On the other hand, the standard RGB space is used for screens and photography, so we need it for experiments. It has red, green, and blue as primary colors, which give white if superposed. The standard RGB model does not cover the CIE gamut in principle, for instance, a spectral violet. However, we can transform CIE to standard RGB by means of an appropriate conversion of CIE to linear RGB followed by electro-optical transfer. The RGB space has already been considered for mathematical modeling [34, 35]. In particular, [35] proposed a three-dimensional space of perceived colors, where equivalence classes correspond to perceptual match.

2.2 Timbre Space

As a possible representation of timbres, we can consider the space proposed by Grey [13], based on the dissimilarity between pairs of musical instrument sounds.

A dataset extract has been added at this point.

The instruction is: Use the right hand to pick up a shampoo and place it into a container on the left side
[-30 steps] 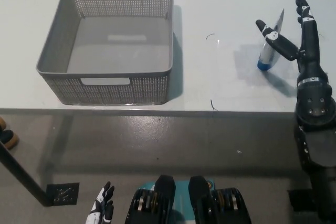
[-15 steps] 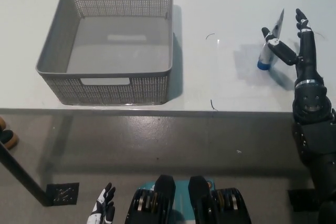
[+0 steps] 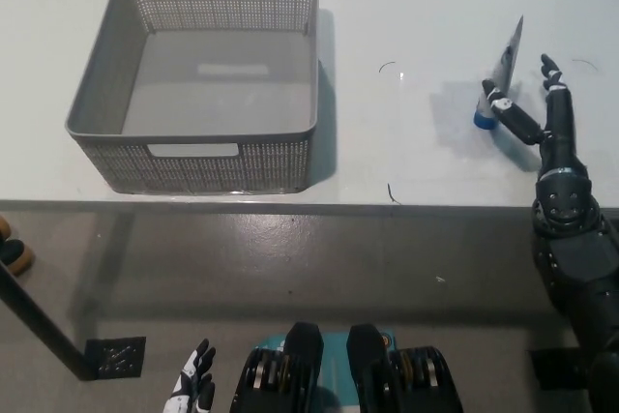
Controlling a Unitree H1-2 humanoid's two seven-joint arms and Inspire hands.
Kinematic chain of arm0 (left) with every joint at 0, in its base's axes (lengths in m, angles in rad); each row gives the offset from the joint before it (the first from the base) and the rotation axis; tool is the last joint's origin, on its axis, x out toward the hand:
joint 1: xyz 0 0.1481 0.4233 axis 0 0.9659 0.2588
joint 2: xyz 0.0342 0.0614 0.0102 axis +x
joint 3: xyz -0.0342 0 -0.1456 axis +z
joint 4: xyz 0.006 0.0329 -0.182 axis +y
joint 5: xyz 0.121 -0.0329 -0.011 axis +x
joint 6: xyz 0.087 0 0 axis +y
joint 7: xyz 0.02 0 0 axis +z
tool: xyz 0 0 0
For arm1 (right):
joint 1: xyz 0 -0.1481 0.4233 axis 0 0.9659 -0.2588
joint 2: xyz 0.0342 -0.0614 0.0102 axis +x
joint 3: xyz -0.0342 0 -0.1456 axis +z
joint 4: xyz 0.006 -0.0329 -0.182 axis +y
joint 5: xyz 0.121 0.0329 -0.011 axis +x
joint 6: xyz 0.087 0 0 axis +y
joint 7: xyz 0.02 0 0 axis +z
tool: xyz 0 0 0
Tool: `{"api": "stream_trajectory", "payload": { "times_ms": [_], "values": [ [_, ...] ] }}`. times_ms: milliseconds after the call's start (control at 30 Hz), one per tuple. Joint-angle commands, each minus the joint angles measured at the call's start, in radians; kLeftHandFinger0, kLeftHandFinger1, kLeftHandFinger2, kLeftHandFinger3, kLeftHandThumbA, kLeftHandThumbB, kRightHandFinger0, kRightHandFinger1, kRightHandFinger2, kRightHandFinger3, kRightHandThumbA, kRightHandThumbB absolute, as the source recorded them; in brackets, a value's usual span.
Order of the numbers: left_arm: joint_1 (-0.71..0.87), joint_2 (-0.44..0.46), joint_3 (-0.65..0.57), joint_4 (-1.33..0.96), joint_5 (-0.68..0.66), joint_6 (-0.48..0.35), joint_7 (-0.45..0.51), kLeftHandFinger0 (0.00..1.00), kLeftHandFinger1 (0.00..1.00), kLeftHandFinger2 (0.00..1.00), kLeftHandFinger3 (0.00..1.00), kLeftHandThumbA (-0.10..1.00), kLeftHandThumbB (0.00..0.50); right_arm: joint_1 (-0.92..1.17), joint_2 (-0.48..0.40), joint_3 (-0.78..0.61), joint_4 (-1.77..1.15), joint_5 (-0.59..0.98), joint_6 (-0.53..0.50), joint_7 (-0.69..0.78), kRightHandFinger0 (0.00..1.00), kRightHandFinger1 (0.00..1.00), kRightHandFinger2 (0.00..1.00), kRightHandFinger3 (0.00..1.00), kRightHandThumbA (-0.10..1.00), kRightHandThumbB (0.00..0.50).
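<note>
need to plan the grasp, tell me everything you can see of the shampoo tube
The shampoo tube is a pale, soft-looking plastic tube with a blue cap. It stands cap-down on the white table, its flat crimped end up, leaning slightly. It sits far right of the grey basket. The black right hand is open beside it, a fingertip at the cap.

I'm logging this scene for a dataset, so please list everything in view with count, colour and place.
Basket: one, grey, perforated, empty, on the table's left part.
Shampoo tube: one, white with a blue cap, cap down, on the table's right part.
Table: one, white, across the upper picture.
Shoes: dark, on the floor at the far left edge.
Right hand: black, fingers apart, beside the tube, holding nothing.
Left hand: white, resting low at the bottom left.
</note>
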Motion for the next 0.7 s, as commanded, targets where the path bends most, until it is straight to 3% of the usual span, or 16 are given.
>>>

On the other hand, we have the set of all continuous periodic maps. These maps represent continuous sound waves that can be recovered from their Fourier series according to Fourier’s and Fejér’s theorems [4, Section 2.4]. It is embedded in the space of all continuous maps \(\mathbb {R}\longrightarrow \mathbb {R}\), which has the compact-open topology and is a vector space. Superposition of waves corresponds to addition of the associated periodic functions, although the result need not be periodic. In what follows, we take the topological space of continuous periodic maps as our timbre space, given the structural analogy with the CIE space in the sense that color/wave superpositions correspond to vector sums.

2.3 Maps Between Timbre and Color

According to [5], a possible correspondence between color and sound can be based on the idea that a musical octave should match a color octave. A musical octave is a closed interval of the form [f, 2f], where f is a fixed sound frequency in Hertz. Human vision barely ranges through color octave, namely the interval of wavelengths in nanometres [380, 760], which corresponds to the interval of spatial frequencies [(1/2)(1/380), 1/380] by means of the assignment \(\lambda \mapsto 1/\lambda \). Thus, the map \(\lambda \mapsto 760f/\lambda \) is a continuous bijection from the color octave [380, 760] to the musical octave [f, 2f]. Note that under this logic, the color order violet-blue-green-yellow-orange-red corresponds to a decreasing pitch frequency.

Since human hearing ranges frequencies in the Hertz interval [20, 20000], and therefore several octaves, there is not a perfect correspondence between wavelengths and frequencies. This suggests reducing the interval [20, 20000] modulo a chosen octave and then using the previous correspondence. The resulting map is continuous under the assumption that we identify the endpoints of [380, 760].

There are other possibilities for a correspondence between color and sound. Some scholars focus on perceived correspondences of pitch classes with classes of colors [18]. The use of classes can be formalized by means of quotient spaces. Classes take into account perceptive similarities but not perfect one-to-one associations. Other continuous correspondences could associate the transition from violet to red with an increasing pitch frequency.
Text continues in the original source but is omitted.